= Requirement =
For this exercise, copy each line of the records that contains the word "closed".

Extracted records:
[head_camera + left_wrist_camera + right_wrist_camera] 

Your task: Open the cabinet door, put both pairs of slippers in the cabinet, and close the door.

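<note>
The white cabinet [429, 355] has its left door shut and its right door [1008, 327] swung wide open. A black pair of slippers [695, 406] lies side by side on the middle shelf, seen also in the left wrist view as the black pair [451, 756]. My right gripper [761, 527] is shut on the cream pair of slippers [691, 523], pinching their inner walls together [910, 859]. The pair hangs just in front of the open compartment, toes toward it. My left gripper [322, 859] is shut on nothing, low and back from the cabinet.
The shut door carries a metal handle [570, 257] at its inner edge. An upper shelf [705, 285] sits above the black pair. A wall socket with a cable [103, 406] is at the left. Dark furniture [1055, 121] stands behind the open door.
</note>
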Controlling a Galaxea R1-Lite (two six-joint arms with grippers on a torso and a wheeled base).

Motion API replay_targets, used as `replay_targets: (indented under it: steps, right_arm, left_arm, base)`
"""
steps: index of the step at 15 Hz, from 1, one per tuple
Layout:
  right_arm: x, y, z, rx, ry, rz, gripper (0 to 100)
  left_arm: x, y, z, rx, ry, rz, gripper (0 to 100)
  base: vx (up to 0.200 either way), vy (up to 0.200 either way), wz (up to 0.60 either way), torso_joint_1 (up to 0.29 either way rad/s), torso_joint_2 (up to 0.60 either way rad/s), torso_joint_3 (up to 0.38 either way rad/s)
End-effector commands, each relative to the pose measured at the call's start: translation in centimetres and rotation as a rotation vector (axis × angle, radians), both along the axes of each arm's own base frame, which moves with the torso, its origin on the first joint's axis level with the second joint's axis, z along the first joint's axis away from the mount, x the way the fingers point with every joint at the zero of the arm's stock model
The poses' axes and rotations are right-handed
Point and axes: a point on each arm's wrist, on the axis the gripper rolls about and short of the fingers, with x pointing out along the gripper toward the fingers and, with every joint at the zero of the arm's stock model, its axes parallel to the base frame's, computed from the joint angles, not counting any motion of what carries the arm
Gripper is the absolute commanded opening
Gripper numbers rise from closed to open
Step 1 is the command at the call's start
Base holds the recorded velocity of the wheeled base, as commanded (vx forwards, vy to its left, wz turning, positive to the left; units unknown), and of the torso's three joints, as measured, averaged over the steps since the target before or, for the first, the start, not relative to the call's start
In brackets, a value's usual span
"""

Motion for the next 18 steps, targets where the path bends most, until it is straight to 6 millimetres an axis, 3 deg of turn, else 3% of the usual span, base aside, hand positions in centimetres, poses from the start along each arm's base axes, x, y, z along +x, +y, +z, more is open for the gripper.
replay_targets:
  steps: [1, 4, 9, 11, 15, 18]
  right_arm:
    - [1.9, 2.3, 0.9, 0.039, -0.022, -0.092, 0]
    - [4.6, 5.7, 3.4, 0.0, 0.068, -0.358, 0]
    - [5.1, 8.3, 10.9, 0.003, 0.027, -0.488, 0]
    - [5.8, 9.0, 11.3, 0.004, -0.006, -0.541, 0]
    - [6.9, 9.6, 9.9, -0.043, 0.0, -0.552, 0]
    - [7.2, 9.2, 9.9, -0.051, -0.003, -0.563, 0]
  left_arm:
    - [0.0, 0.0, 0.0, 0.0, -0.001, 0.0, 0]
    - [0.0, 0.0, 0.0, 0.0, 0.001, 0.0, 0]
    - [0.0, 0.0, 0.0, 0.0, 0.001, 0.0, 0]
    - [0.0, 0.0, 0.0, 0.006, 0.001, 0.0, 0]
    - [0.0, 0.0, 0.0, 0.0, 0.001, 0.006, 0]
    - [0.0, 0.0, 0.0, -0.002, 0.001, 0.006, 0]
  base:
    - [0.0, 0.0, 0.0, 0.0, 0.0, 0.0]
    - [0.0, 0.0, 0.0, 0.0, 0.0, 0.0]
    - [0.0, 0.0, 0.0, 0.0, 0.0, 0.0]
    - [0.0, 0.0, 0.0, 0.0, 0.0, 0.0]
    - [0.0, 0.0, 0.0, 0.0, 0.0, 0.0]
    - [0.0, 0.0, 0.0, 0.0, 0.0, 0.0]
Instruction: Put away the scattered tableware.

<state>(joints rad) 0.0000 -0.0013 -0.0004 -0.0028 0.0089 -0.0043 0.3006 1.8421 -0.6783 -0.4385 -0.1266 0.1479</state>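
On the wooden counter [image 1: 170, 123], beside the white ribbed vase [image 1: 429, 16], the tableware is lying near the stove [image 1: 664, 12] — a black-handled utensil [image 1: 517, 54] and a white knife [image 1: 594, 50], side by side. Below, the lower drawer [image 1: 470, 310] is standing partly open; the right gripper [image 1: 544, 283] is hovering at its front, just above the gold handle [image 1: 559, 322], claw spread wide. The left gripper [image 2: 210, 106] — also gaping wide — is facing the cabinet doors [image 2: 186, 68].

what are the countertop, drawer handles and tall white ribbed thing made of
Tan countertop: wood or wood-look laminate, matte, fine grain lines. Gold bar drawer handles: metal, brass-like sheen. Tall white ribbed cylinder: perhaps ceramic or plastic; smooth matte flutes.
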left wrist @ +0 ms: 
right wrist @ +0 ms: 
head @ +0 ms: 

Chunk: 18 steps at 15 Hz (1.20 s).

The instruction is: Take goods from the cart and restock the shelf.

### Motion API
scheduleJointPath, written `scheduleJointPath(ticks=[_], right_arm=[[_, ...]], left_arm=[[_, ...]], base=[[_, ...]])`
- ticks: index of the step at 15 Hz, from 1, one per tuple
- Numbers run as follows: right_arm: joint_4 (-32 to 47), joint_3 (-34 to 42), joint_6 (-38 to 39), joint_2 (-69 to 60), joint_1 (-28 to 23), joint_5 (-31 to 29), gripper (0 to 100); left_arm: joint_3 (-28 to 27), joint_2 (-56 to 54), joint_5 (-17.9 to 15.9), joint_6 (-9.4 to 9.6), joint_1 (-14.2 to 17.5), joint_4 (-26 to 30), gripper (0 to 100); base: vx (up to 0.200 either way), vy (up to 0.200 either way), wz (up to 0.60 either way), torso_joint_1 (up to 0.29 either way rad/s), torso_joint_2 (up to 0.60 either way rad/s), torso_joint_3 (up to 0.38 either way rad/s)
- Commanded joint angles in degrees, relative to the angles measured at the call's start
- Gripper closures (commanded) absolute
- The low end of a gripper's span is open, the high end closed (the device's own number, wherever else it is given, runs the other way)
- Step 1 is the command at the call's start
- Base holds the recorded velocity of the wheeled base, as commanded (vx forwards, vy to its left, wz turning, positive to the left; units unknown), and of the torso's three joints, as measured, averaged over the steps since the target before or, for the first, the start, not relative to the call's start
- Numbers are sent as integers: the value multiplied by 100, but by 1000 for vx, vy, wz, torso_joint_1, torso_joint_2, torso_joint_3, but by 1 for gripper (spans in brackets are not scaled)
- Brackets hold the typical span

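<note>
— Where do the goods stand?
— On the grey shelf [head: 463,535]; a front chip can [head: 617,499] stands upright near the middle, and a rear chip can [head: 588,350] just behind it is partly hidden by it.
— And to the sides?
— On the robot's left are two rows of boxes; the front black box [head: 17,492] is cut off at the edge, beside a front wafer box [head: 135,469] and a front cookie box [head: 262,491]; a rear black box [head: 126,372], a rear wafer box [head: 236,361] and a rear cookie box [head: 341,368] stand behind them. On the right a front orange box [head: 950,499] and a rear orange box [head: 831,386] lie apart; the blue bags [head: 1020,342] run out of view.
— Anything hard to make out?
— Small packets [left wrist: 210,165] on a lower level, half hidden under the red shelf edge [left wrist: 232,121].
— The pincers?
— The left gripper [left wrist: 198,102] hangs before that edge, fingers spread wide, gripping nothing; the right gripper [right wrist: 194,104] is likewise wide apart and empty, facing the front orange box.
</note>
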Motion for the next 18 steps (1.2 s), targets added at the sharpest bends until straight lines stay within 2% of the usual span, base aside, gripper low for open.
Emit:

= Solved problem =
Gripper numbers rise from closed to open
- The low end of a gripper's span is open, the high end closed (the device's own number, wherever else it is given, runs the other way)

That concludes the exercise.